After Living With Meaning
The previous series did not argue for meaning.
It did something more dangerous: it allowed meaning to be inhabited without being justified.
Myth Without Closure refused the familiar comforts of explanation, optimisation, and destiny. It did not tell the reader what meaning is for. It let meaning appear as a way of staying with openness — as pattern without totality, persistence without promise, relation without guarantee.
This matters, because the moment meaning is justified, it is already being recruited.
Systems love justified things.
They love what can be explained, defended, optimised, and made reliable. Meaning that cannot give an account of itself is therefore always suspect. It slows things down. It introduces ambiguity. It produces excess where efficiency is required.
Myth allowed us to feel this excess without naming it as a problem.
What follows will name it.
Not to domesticate it — but to show why systems learn to fear it.
The Turn
This series marks a change of register.
We move from inhabitation to analysis. From warmth to precision. From mythic openness to systemic constraint.

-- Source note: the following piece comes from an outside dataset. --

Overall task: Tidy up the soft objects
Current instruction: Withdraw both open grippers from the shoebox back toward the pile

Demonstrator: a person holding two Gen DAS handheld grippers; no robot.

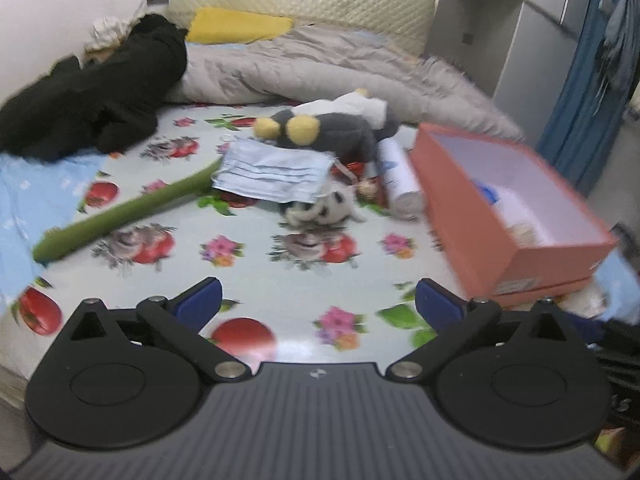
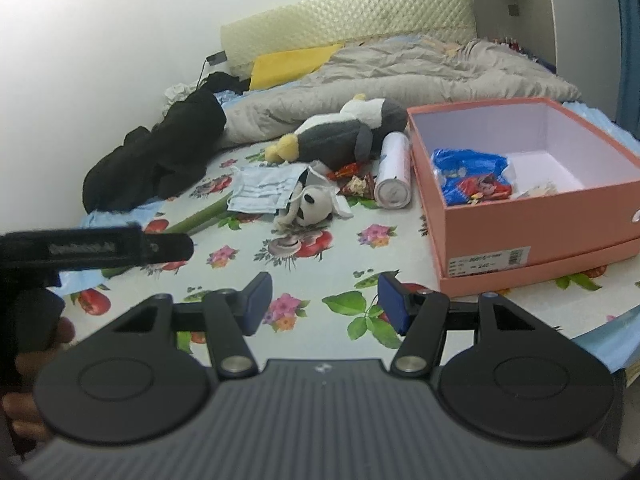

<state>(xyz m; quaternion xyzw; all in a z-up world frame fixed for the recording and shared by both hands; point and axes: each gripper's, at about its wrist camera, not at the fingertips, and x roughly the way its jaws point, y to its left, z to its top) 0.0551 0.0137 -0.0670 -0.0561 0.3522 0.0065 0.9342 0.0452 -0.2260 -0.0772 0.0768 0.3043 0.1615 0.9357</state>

Nothing introduced here contradicts what came before. On the contrary: what comes before was necessary in order for what follows not to be misunderstood.
The claim we will now examine is simple, but unsettling:
Systems can coordinate perfectly well without meaning — and meaning, when it appears, often disrupts coordination.
This is not a lament. It is not a celebration. It is a description.
Only after myth can this description be heard without panic.
A Warning, Not a Promise
If Myth Without Closure invited you to live inside meaning without destiny, this series will ask you to watch meaning collide with systems that do not need it.
There will be no redemption arc.
There will be no synthesis.
There will be distinctions — sharp ones.
And there will be consequences.
What meaning does to coordination is not always kind.
But neither is a world without meaning.